*WORK TASK*. Reproduce, word for word, the lines in the material below starting with the one that has "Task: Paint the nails" and going on through the one that has "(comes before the". Leave out all pictures.

*RECORDS FOR THIS EXERCISE*.
__________
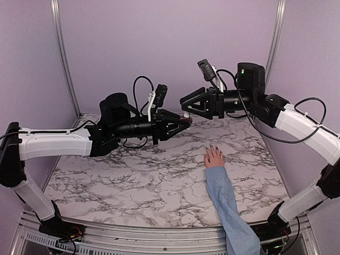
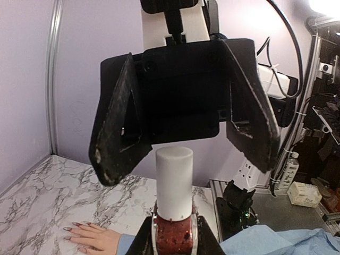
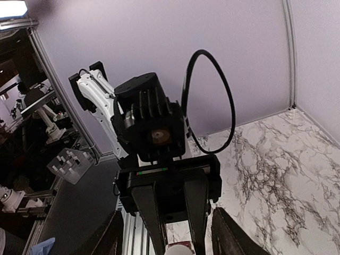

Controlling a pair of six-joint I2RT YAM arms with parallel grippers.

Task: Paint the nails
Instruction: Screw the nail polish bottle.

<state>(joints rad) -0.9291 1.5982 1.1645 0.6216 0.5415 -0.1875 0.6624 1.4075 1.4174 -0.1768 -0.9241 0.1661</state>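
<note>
My left gripper (image 2: 173,240) is shut on a small bottle of red polish (image 2: 173,234) with a tall white cap (image 2: 173,180), held up in the air. My right gripper (image 2: 186,164) faces it, open, its two black fingers (image 2: 114,143) standing on either side of the cap without touching it. In the top view the two grippers meet above the table's back middle, the left gripper (image 1: 180,122) just under the right gripper (image 1: 185,106). A pinkish hand (image 1: 214,157) with a light-blue sleeve (image 1: 226,196) lies flat on the marble table (image 1: 133,175). Its dark nails (image 1: 210,146) point away from me.
Purple walls close the table at the back and sides, with metal posts (image 1: 62,53) in the corners. The sleeved forearm crosses the table's near right part. Black cables (image 1: 141,85) loop above both wrists.
</note>
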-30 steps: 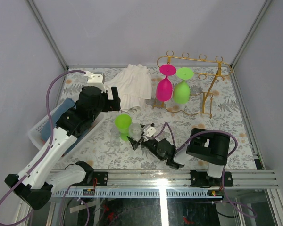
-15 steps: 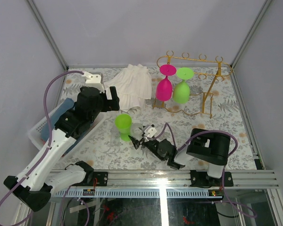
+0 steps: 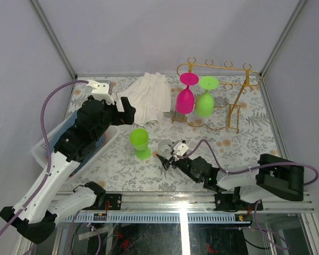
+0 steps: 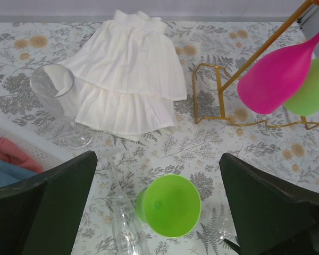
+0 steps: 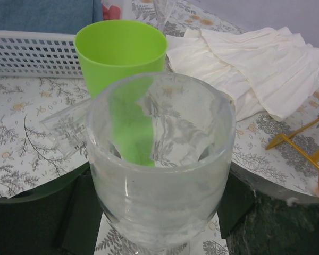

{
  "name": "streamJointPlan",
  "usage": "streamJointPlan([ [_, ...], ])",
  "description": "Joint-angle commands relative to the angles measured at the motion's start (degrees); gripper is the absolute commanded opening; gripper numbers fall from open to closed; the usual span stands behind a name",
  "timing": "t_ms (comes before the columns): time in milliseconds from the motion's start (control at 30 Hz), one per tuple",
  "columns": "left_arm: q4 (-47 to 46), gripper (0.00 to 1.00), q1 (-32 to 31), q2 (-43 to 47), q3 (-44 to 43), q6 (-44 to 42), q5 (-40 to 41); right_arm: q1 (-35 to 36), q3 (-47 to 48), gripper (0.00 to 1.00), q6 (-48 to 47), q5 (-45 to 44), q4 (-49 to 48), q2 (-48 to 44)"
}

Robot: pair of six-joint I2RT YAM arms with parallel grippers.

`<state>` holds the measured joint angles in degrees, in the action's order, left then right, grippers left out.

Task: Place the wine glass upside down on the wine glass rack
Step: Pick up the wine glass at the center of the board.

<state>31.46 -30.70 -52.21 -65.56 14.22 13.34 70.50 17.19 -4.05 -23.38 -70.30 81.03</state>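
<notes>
Overhead, the right gripper (image 3: 167, 158) pinched the clear wine glass (image 3: 165, 146) at lower centre, well apart from the wine glass rack (image 3: 218, 68) at upper right (a pink glass (image 3: 185, 100) hung there). The left wrist view showed the left gripper (image 4: 158, 155) spread and empty. The right wrist view put the bowl mid-frame, rim toward the top. This looked like the pickup step, and the next move would call for lifting, inverting and threading the stem onto a free rail.

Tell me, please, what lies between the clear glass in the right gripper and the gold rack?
Only bare tabletop separates the clear glass from the gold rack, as the top view shows.
</notes>
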Motion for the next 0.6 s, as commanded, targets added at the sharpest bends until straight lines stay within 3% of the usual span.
streamJointPlan([
  [0, -0.82, 1.0, 0.35, -2.94, -4.97, -1.71, -6.08, 0.19, 0.93, 0.15, -0.75, -1.65, 15.63, -9.37],
  [133, -0.32, 1.0, 0.42, -4.3, -6.86, -0.43, -11.88, 0.16, 1.0, 0.0, -0.48, -1.9, 26.7, -16.5],
  [367, -4.05, 1.0, 0.4, -3.26, -4.26, 3.14, -14.33, 0.16, -0.88, 0.0, 1.41, -5.27, 34.59, -31.3],
  [567, -9.29, 1.0, -2.06, -4.4, -1.0, 9.2, -23.06, 0.16, -3.37, 0.0, 2.38, -7.56, 35.0, -42.91],
])
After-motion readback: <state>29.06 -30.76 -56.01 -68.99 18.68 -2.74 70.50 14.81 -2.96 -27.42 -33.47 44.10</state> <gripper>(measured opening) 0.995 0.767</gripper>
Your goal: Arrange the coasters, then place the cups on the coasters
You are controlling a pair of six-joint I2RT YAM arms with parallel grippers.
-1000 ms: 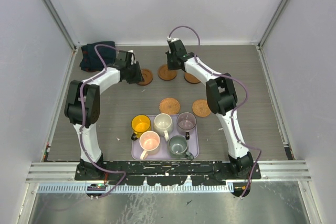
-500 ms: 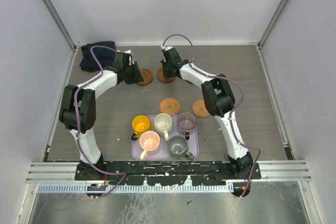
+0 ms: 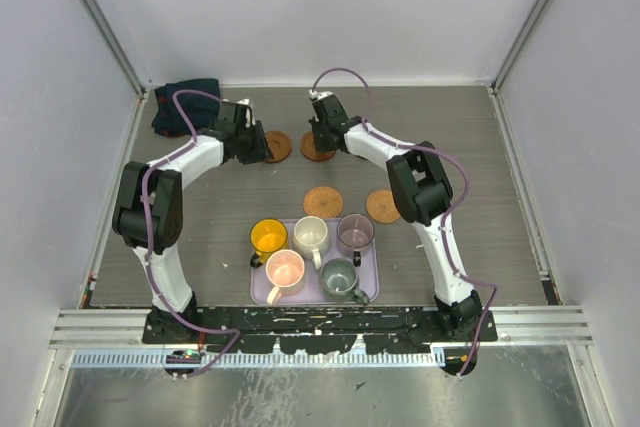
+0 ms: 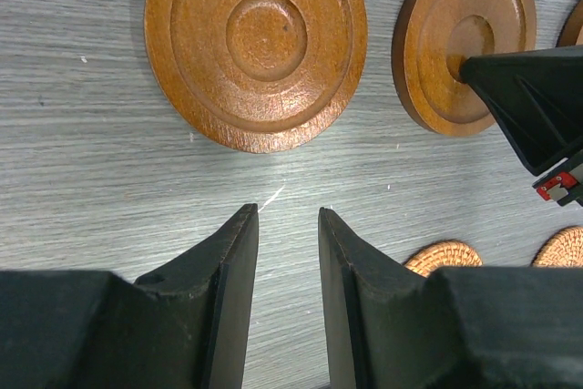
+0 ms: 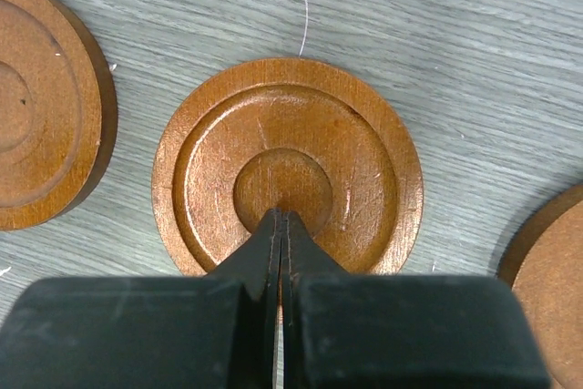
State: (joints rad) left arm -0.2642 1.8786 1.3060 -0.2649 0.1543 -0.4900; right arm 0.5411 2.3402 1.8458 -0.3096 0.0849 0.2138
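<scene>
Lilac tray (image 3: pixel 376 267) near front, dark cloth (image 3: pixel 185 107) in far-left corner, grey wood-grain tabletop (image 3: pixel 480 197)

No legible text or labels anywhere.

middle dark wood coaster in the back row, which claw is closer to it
Right. The right claw, shut, has its tips on the centre of the middle coaster; the left claw, slightly open, is just short of the left coaster beside it.

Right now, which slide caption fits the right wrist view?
Shut right tool over the centre of the middle brown coaster, between the left coaster and the right coaster.
</scene>
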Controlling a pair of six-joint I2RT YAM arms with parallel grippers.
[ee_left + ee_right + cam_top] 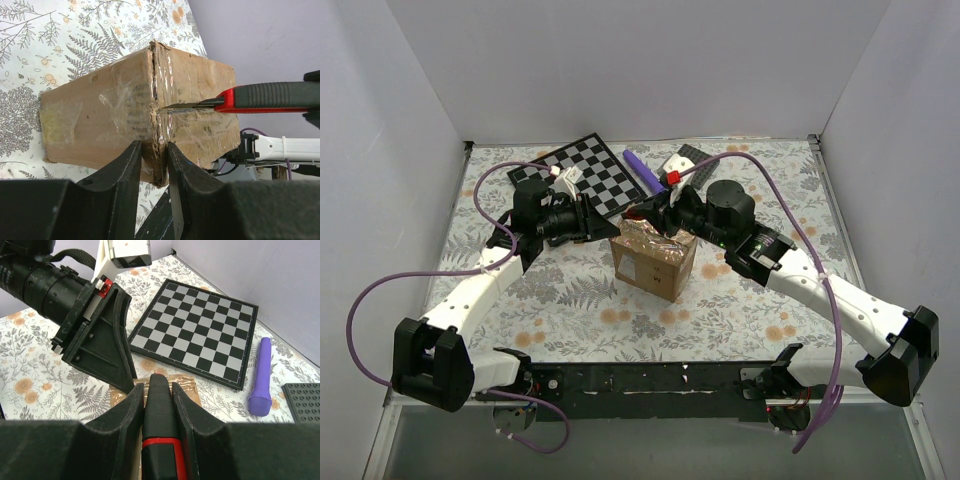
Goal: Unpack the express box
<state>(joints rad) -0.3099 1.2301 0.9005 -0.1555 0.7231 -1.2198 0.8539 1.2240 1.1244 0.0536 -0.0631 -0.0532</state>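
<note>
Floral-print table closed in by plain pale grey: back wall beyond it, left wall and right wall flanking it. Soft, even light.

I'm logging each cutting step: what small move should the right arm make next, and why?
Probably draw the knife along the taped seam. The right claw is shut on its handle, the blade tip touches the glossy tape on the express box, and the left claw pinches the box's edge, steadying it.

Floral-print table with express box, chessboard, purple cylinder, dark studded plate.
</note>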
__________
*RESPONSE AREA*.
Task: Paint the nails
Instruction: Screw the nail polish bottle.

<state>(joints rad) -0.9291 1.5982 1.1645 0.6216 0.5415 -0.1875 0.6624 1.4075 1.4174 -0.1768 -0.9241 0.1661</state>
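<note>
My left gripper (image 2: 173,240) is shut on a small bottle of red polish (image 2: 173,234) with a tall white cap (image 2: 173,180), held up in the air. My right gripper (image 2: 186,164) faces it, open, its two black fingers (image 2: 114,143) standing on either side of the cap without touching it. In the top view the two grippers meet above the table's back middle, the left gripper (image 1: 180,122) just under the right gripper (image 1: 185,106). A pinkish hand (image 1: 214,157) with a light-blue sleeve (image 1: 226,196) lies flat on the marble table (image 1: 133,175). Its dark nails (image 1: 210,146) point away from me.
Purple walls close the table at the back and sides, with metal posts (image 1: 62,53) in the corners. The sleeved forearm crosses the table's near right part. Black cables (image 1: 141,85) loop above both wrists.
</note>
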-30 steps: 
-15 steps: 
+0 steps: 
+0 steps: 
+0 steps: 

{
  "name": "streamJointPlan",
  "usage": "streamJointPlan([ [_, ...], ])",
  "description": "Joint-angle commands relative to the angles measured at the motion's start (degrees); gripper is the absolute commanded opening; gripper numbers fall from open to closed; the usual span stands behind a name",
  "timing": "t_ms (comes before the columns): time in milliseconds from the motion's start (control at 30 Hz), one per tuple",

The exercise is done now.